Financial calendar (after market):

 30 January 2018
2017 Gross margin

 25 April 2018
2017 Results and Q1 2018 Gross margin

24 July 2018
Q2 2018 Gross margin

 23 October 2018
H1 2018 Results and Q3 2018 Gross margin


About Artefact I

Artefact is a digital agency built on the perfect and long overdue marriage between marketers and engineers. Artefact's mission is to reinvent the customer experience through new technologies, digital, data and AI. The company has offices across 17 countries, with 1000+ employees delivering three service offers : Data Consulting, Digital Marketing Expertise and Technology Development. Artefact was elected the most innovative agency of 2017.
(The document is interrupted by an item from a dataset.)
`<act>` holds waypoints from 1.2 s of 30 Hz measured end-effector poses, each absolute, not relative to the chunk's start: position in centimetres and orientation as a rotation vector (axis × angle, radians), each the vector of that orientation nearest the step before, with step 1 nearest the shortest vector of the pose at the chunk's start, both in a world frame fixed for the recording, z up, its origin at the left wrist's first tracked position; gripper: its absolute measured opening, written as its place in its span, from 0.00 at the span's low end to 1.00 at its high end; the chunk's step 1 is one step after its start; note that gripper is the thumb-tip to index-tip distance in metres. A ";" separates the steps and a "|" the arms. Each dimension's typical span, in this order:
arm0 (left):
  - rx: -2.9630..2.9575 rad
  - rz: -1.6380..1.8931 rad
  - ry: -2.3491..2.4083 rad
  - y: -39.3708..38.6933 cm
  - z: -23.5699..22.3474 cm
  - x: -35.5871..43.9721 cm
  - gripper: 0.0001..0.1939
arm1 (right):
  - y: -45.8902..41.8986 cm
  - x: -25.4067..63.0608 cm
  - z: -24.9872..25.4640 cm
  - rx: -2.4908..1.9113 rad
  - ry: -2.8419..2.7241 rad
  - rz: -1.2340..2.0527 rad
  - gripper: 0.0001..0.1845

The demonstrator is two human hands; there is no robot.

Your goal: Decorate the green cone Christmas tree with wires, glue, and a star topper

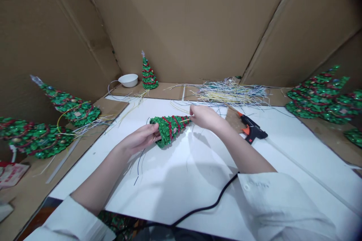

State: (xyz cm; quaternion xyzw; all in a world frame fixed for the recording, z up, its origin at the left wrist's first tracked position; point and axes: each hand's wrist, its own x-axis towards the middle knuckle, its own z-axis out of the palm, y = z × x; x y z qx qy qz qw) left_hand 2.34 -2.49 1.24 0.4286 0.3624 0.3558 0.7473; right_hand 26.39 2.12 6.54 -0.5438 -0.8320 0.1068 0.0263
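Note:
A small green artificial Christmas tree (pixel 169 128) with red garland lies tilted on its side over the white board, its tip pointing right. My left hand (pixel 144 138) grips it by the wide base, thumb on the outside and some fingers hidden behind or inside it. At the pointed end, my right hand (pixel 205 116) is closed in a pinch. A thin yellowish strand (pixel 185 119) runs along the tree's tip into those fingers. Just right of my right wrist lies a black and orange glue gun (pixel 252 127) on a brown piece of cardboard (pixel 234 119).
A pile of thin wires (pixel 232 92) lies at the back. A white bowl (pixel 128 80) and a finished-looking tree (pixel 149 73) stand back left. More trees (pixel 75 109) line the left, others (pixel 313 94) the right. A black cable (pixel 209 207) crosses the white board (pixel 283 180). Cardboard walls (pixel 183 22) enclose it.

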 end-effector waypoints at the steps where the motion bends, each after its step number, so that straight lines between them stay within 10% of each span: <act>1: 0.939 0.778 0.798 -2.5 1.2 2.3 0.19 | 2.3 26.5 6.5 -1.692 -2.569 0.328 0.10; 36: 0.894 0.807 0.786 -2.7 1.4 2.4 0.14 | 2.7 27.1 6.6 -1.536 -2.532 0.572 0.10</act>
Artefact works with the largest global brands: over 600 clients, including 100+ blue chip clients such as AccorHotels, Samsung, Orange, Carrefour, Emirates and Deutsche Telekom who rely on the agency's disruptive marketing approach. Artefact has sustained a steady growth rate since its creation in 1998, and had operate a strategic move towards data and AI in 2017 merging digital expertise and data capabilities. Listed on the Alternext Paris Stock Exchange, Artefact is the most largest independent international digital agency.

For more information:
Financial Communications                                        Press Contact
Guillaume de Roquemaurel                                          ACTIFIN
Artefact                                                                      Stéphane Ruiz / Victoire Demeestere
Tel. 00 33 (0)1 40 40 27 00                                           Tel. 00 33 (0)1 56 88 11 11                   


This press release is for information purposes only. This press release does not constitute and may not be considered as a public offer, a subscription offer or a solicitation of public interest for a public offering of financial securities.

In accordance with Article 211-3 of the General Regulation of the Autorité des Marchés Financiers, it is hereby reiterated that:

  • the offer does not require a prospectus to be submitted for approval to the Autorité des Marchés Financiers;
  • persons or entities referred to in Point 2°, Section II of Article L. 411-2 of the Monetary and Financial Code may take part in the offer solely for their own account, as provided for in Articles D. 411-1, D. 411-2, D. 734-1, D. 744-1, D. 754-1 and D. 764-1 of the Monetary and Financial Code;
  • the financial instruments thus acquired cannot be distributed directly or indirectly to the public otherwise than in accordance with Articles L. 411-1, L. 411-2, L. 412-1 and L. 621-8 to L. 621-8-3 of the Monetary and Financial Code.

The communication of this press release in certain countries may constitute a violation of local laws and regulations. The information contained in this press release does not constitute an offer of securities in France, the United States, Canada, Australia, Japan, or in any other country. This document may not be published, transmitted or distributed either directly or indirectly in the United States, Canada, Australia or Japan. This document does not constitute an offer to sell NETBOOSTER shares in the United States.